# Snowex 7550. W/liquid pump and 75gal tank.



## Freshwater (Feb 28, 2014)

Salter works great, Id be keeping it... I just scored a never used 7500.
I've used this spreader for 2 yrs, with no issues. Has work lights wired to the auger motor, so they come on automatically when you turn the power on. Has running light and amber lights wired to a trailer plug. Needs the rear spotlight wired as I had it on a upfitter switch, I'd just wire it to the trailer plug reverse lights prong.
The frame has rust, but not close to rusted out. 
The wiring harness is mint. I'm including the never used harness from the one it just bought. This was installed on a truck for a month and never used. The connections are pristine. 
The controll box is older, it was my backup. Works just fine.
Im including what was my backup spinner. The spinner spins strong but could use some tlc. Needs the shroud bolted back on, and a new deflector.
I've upgraded the spinner connection to a Buyers grey connector. 
The liquid pump works good, you'll need to wire it to a toggle switch. I had it wired to an upfitter switch. I'm including some roll of wire and a couple toggle switches I had in a box. Comes with a small spray bar I made.
Tank is 75gal. The hopper and tank fit back to back perfect in my superduty short bed. I used it to prewet the salt at the ground instead of the spinner.
I'm keeping the tarp as my new one didnt come with one... however the place I bought it from thinks they still have one. If they find it they're going to mail it. I'd find a way to forward it to whoever buys this one.

$1000 takes the package.


----------



## cwren2472 (Aug 15, 2014)

Wow, that's a lot of spreader for $1000 - should be a very easy sell. Good luck!


----------



## Freshwater (Feb 28, 2014)

I agree. It's the off season though, and I'd rather not store it. Hopefully somebody can make some cash with it in the coming years.


----------



## cwren2472 (Aug 15, 2014)

Maybe @JMHConstruction can make a road trip and get a much nicer backup spreader than his push one.


----------



## JMHConstruction (Aug 22, 2011)

cwren2472 said:


> Maybe @JMHConstruction can make a road trip and get a much nicer backup spreader than his push one.


My backup worked just fine-ish all season, and it required no pushing.
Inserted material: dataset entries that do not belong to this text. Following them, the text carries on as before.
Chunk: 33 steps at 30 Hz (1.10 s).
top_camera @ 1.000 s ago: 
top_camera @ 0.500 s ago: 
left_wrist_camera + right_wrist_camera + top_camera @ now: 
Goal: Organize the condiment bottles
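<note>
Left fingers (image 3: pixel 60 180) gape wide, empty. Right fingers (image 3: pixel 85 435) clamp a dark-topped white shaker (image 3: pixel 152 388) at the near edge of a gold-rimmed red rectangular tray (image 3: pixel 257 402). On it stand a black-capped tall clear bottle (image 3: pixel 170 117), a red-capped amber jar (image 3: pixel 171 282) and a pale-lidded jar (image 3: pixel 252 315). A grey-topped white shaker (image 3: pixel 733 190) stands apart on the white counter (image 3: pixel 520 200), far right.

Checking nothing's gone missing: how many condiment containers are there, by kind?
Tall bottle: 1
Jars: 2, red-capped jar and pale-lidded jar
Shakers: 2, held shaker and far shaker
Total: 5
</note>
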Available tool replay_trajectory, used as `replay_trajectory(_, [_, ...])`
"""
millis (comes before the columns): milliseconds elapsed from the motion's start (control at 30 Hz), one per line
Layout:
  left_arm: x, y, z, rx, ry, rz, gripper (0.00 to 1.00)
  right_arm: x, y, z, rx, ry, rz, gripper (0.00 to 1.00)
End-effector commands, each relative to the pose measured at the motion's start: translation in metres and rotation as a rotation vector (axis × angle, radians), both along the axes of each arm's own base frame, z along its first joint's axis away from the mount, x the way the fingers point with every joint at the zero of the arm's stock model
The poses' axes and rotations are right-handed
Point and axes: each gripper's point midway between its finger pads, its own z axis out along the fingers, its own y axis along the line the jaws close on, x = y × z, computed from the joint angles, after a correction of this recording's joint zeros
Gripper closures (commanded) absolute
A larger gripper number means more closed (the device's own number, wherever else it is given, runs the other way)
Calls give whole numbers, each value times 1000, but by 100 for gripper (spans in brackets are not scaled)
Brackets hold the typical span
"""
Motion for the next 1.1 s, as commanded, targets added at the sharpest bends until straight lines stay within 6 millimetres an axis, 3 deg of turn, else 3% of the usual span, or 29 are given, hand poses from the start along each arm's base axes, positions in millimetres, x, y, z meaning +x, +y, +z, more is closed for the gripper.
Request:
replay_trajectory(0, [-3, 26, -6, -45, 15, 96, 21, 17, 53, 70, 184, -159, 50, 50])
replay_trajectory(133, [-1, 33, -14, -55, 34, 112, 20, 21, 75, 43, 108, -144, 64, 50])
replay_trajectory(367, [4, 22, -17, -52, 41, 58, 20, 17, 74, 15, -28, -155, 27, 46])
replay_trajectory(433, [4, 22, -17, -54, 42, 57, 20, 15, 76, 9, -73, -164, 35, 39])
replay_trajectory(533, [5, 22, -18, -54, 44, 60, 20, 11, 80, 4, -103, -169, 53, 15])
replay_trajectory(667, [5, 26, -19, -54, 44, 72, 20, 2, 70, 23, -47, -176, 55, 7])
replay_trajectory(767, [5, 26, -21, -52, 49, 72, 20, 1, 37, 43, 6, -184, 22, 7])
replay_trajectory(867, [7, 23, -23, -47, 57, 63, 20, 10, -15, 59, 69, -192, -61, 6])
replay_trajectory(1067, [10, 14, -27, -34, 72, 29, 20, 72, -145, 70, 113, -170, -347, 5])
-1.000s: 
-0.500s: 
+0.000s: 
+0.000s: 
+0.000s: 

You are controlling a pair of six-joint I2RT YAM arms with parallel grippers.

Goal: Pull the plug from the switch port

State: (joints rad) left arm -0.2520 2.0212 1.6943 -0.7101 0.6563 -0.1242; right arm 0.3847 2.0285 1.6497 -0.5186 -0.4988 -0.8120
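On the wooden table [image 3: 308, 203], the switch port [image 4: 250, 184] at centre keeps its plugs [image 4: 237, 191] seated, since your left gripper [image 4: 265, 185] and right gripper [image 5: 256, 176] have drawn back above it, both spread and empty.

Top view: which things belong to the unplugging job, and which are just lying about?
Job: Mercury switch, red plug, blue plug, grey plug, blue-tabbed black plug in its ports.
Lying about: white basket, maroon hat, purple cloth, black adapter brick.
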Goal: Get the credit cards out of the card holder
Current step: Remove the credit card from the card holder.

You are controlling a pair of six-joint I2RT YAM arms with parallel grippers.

Especially since I'm still waiting on a new chain for the boss after what, 3 months?


----------



## Freshwater (Feb 28, 2014)

I've had no issues with these snowex hoppers. Keep the salt dry, and fire everything you load. 
I have 2 2acre lots, and I'd like to be a little faster however, all my other lots are small. It's still easy to oversalt with all the stopping and starting. A gas spreader wouldnt really make a difference on those. Add in the liquid and it's like salting twice at the same time.

Even when I ran 4 trucks my lots were too small for a dedicated salt truck.


----------



## Freshwater (Feb 28, 2014)

Somebody wants this. If I dont sell it this week it goes into storage.


----------



## EWSplow (Dec 4, 2012)

Freshwater said:


> Somebody wants this. If I dont sell it this week it goes into storage.


If you deliver it, you can leave with a little zero turn mower.


----------



## Freshwater (Feb 28, 2014)

EWSplow said:


> If you deliver it, you can leave with a little zero turn mower.


I just bought a new zero turn. I probably would have made this deal. What else you got?


----------



## Freshwater (Feb 28, 2014)

Bumping this up. We just moved this to the front of my garage so its accessible again.


----------



## Freshwater (Feb 28, 2014)

Bump.

Make me an offer.


----------



## Freshwater (Feb 28, 2014)

Sold.


----------